[perl #111848] [BUG] The storage strategy for arrays is weird in Rakudo

2012-03-19 Thread Carl Mäsak
# New Ticket Created by  Carl Mäsak 
# Please include the string:  [perl #111848]
# in the subject line of all future correspondence about this issue. 
# URL: https://rt.perl.org:443/rt3/Ticket/Display.html?id=111848 


masak r: my $t = now; my @a; @a[ $_ ] = $_ for 1 .. 1e4; print now - $t
p6eval rakudo 1968b8: OUTPUT«2.55866416794898»
masak r: my $t = now; my %h; %h{ $_ } = $_ for 1 .. 1e4; print now - $t
p6eval rakudo 1968b8: OUTPUT«1.51738952909994»
masak in Rakudo, hashes are faster than arrays :)
masak in re http://perlmonks.org/?node_id=960334
moritz masak: yes, it pays the price of laziness
moritz (it = Arrays)
masak moritz: even when, as here, I'm not using that laziness at all.
moritz masak: correct
masak what is the additional cost here, more exactly?
moritz well, for each array access we need to check if the number of
reified elements is big enough
moritz though that should be rather cheap-ish
moritz I kind think we're doing something very wrong when it comes
to arrays and lists
moritz nom: my @a = 1, 2, 3; say @a.DUMP
p6eval rakudo 1968b8: OUTPUT«Array-414978996074906(:items(Mu),
:nextiter(ListIter-414978996073111(:reified(▶Mu),
:rest(RPA-414978996040334(Array-414978996076959(:items(RPA-414978996035975(▶1,
▶2, ▶3)), :nextiter(▶Mu, :list(Array-414978996074906␤»…
moritz there you see what's wrong
moritz it's not the outer-most array that holds all the reified elements
masak right.
moritz they are stored in two layers of nextiter
masak I almost feel tempted to submit a rakudobug about that.
moritz please do
* masak submits rakudobug

Submitting bug reports about suboptimality is risky business. So
here's something concrete and actionable: remove the double nextiter
cruft from the above .DUMP output. Bonus points -- but not required to
close this ticket -- if you can get the benchmark above to run faster
too. Ideally, arrays should be faster than hashes.

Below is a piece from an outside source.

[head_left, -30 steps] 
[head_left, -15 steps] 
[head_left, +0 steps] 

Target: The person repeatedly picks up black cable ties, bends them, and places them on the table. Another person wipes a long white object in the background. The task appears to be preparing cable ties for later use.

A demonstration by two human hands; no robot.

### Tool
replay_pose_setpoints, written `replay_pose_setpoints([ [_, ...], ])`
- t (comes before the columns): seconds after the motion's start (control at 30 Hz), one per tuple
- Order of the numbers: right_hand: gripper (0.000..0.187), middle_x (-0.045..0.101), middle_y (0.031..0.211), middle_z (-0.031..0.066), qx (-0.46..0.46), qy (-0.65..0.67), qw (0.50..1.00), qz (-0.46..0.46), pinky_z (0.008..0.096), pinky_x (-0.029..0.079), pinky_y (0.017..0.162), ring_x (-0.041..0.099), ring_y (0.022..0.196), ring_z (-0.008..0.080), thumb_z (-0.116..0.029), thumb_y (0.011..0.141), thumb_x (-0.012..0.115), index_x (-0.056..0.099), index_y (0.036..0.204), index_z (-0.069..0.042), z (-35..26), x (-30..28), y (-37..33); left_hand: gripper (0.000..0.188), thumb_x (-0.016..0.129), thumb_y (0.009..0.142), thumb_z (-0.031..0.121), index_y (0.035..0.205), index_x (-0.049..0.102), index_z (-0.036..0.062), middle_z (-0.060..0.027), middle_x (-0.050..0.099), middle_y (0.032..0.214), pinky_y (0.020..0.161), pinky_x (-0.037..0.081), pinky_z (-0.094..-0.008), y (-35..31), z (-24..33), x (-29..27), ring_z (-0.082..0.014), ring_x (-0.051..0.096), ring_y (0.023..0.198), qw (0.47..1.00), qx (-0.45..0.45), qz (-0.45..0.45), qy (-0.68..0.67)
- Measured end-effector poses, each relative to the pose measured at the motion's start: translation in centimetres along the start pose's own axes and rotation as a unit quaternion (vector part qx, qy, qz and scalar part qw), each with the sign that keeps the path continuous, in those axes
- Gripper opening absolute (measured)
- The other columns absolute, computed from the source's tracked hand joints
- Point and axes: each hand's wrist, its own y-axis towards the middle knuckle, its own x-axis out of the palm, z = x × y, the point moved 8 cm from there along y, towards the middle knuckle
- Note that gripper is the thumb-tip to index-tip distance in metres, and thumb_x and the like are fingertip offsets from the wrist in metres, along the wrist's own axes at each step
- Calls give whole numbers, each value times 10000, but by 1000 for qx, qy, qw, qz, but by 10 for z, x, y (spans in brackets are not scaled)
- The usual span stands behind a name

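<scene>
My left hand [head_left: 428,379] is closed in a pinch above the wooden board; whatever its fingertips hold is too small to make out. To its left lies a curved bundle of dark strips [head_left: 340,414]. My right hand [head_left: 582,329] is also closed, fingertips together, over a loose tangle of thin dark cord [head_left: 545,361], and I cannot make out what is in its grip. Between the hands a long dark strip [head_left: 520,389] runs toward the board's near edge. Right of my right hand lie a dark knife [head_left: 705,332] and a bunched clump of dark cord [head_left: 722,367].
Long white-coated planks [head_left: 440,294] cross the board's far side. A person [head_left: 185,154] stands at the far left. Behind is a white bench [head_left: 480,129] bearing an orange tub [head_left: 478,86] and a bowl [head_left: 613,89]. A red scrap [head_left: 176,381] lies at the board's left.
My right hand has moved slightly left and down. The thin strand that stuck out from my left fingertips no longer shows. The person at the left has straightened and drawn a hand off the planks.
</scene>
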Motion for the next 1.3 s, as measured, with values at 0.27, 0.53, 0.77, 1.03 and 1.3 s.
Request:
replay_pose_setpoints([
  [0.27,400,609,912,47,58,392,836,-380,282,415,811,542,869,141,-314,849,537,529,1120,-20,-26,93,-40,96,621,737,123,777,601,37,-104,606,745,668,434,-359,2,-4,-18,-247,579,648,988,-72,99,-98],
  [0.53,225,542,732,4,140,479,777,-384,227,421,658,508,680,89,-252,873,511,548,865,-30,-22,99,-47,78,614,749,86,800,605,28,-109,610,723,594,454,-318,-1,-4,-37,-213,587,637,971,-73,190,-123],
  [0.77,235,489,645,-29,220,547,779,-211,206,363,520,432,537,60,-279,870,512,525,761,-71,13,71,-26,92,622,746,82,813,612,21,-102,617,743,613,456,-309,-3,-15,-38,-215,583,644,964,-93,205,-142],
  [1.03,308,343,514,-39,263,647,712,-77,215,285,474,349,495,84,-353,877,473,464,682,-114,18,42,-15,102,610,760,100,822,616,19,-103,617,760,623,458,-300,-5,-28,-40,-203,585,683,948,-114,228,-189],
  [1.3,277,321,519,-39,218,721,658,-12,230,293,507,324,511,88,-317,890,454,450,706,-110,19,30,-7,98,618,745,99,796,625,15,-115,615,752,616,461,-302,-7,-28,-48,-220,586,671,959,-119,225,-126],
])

[perl #111848] [BUG] The storage strategy for arrays is weird in Rakudo

2012-03-19 Thread Patrick R. Michaud via RT
The speed of Array vs. Hash element access is partially addressed by 
commit c10792f8.  Before this commit, each Array element access via 
.at_pos($pos) resulted in an expensive call to self.exists($pos) for 
each access, whereas Hash element accesses via .at_key($key) were 
able to use nqp::existskey() directly.  This patch uses nqp::existspos() 
to hotpath the detection of existing elements and avoids calls to 
self.exists($pos) when the Array is already fully reified.  

For the benchmark given in RT #111848, this resulted in a ~25%
speedup for array element accesses, and brings it to within 5% of Hash
element access times.  (At present Array element accesses still have
more overhead at the PIR level than Hash element accesses due to
laziness considerations and boundary checks.

I'm still looking into the two layers of nextiter part; I agree
it's somewhat surprising but I'm not convinced it's suboptimal
within the current context of how we handle/store constant lists.
For the array assignment Rakudo has to do iteration at some point in
order to bring the elements into the top-level items part; it's
simply choosing to do it at the time of Array element access instead
of at the point of the assignment.  

Given that the ticket refers to suboptimality, it's hard to know
when it should be closed.  If masak++ or someone else feels that
this reply adequately addresses the issues for now, I'm fine with
it being resolved now, or if we want to leave it open pending further
discussion/resolution of the two nextiter layer issue, I'm fine
with that also.

Pm